▼▼▼

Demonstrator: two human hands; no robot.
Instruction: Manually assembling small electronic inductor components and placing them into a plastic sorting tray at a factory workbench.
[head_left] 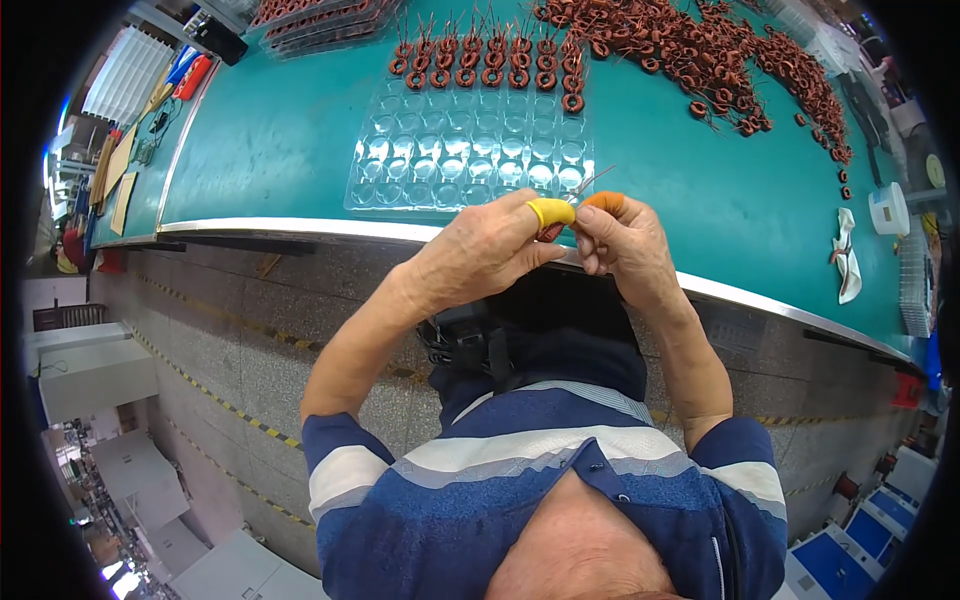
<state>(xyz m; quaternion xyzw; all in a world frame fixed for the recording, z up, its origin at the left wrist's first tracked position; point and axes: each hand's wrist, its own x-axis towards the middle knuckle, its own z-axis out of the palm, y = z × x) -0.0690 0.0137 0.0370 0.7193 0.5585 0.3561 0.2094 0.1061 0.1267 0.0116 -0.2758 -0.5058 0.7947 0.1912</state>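
Note:
A small copper-wound ring coil (550, 233) is pinched in my left hand (485, 248), which has a yellow finger cot on one finger. My fingers partly hide the coil. Thin wire leads (597, 179) stick up from between my two hands. Close against it, my right hand (637, 245), with an orange finger cot, pinches at the leads with thumb and forefinger. Both hands are at the table's front edge, just in front of a clear plastic tray (430, 150) with round pockets. Several coils (492, 60) stand in the tray's far rows, leads pointing up; its nearer pockets hold none.
Loose ring coils lie in a large pile (690, 60) at the back right of the green table (270, 140). Stacked trays (325, 25) of coils stand at the back left. A white cloth-like piece (848, 258) and a white tub (887, 210) are at the right.

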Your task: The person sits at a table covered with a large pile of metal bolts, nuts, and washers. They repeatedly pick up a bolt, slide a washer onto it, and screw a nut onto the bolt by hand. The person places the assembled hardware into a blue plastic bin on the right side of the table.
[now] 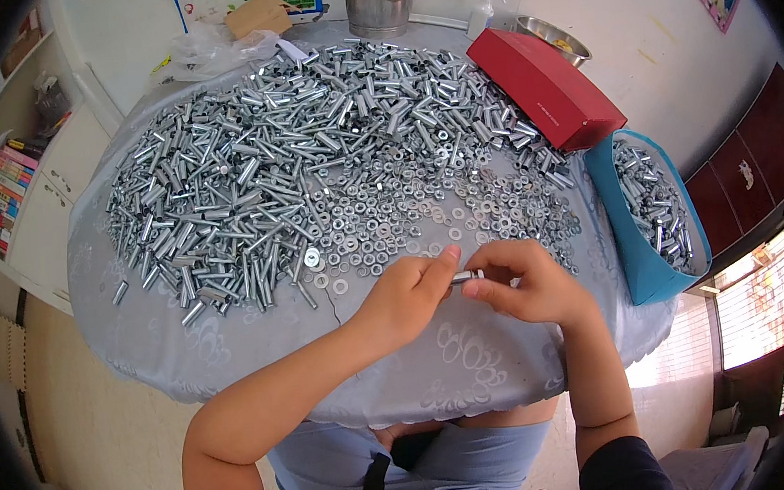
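Note:
Near the front edge of the table, my left hand [405, 297] is closed around a small silver anchor bolt [461, 277], most of it hidden by the fingers. The thumb and fingers of my right hand [535, 280] pinch its other end, where a nut seems to sit. Just beyond both hands lie loose nuts and washers [389, 210], spread over the grey tablecloth [401, 364]. Behind and to the left of these rises a large heap of metal sleeves and bolts [248, 169].
A blue box [647, 271] full of metal anchors stands at the right edge. Behind it lies a long red box [550, 85]. Along the back are a steel pot [380, 6], a spray bottle [483, 9], a metal bowl [567, 39] and a plastic bag [211, 52].

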Motion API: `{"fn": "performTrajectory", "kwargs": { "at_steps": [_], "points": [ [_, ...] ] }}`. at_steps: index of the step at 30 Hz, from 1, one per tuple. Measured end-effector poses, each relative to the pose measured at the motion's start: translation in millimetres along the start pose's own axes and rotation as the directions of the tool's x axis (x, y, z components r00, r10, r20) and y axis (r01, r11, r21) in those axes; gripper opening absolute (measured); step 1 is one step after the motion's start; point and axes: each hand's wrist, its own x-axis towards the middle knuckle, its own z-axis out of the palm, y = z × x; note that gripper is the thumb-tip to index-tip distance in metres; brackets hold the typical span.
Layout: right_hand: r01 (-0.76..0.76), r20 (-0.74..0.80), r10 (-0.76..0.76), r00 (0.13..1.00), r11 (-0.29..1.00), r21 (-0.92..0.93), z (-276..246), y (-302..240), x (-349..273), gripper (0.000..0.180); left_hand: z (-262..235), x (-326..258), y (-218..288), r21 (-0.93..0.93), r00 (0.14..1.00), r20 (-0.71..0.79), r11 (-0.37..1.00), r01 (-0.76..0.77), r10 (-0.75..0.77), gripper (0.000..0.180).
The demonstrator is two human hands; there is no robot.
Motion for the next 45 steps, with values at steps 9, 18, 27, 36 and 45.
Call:
{"fn": "performTrajectory", "kwargs": {
  "at_steps": [9, 18, 27, 36, 45],
  "points": [
    [-0.005, 0.018, 0.005, 1.000, 1.000, -0.026, -3, -3, -1, 0.029, 1, -1, 2, -0.011, 1.000, -0.013, 1.000, -0.005, 0.005, 0.058],
    [-0.161, 0.145, 0.161, 0.976, 0.987, -0.013, -10, -3, -4, 0.021, 1, 0, 1, -0.001, 1.000, -0.010, 1.000, -0.009, 0.009, 0.058],
    [-0.098, 0.067, 0.096, 0.993, 0.995, 0.033, -5, 1, -4, 0.023, 2, -2, 4, 0.015, 1.000, -0.016, 1.000, -0.015, 0.015, 0.057],
    [-0.116, 0.070, 0.118, 0.990, 0.993, -0.038, -9, -3, -4, 0.024, 0, -1, 3, 0.028, 1.000, -0.003, 0.999, -0.021, 0.021, 0.056],
    [0.085, 0.081, -0.079, 0.994, 0.994, -0.067, -4, 6, 0, 0.023, 1, -2, 0, -0.022, 1.000, -0.008, 1.000, 0.010, -0.011, 0.054]
  ]
}}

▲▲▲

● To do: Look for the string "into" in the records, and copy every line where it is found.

● Finished task:
Instruction: Manually assembling small electronic inductor components and placing them into a plastic sorting tray at a factory workbench.
Your task: The person sits at a table covered with a large pile of metal bolts, nuts, and washers. They repeatedly pick up a bolt, slide a washer onto it, and screw a nut onto the bolt by hand. The person places the assembled hardware into a blue plastic bin on the right side of the table.

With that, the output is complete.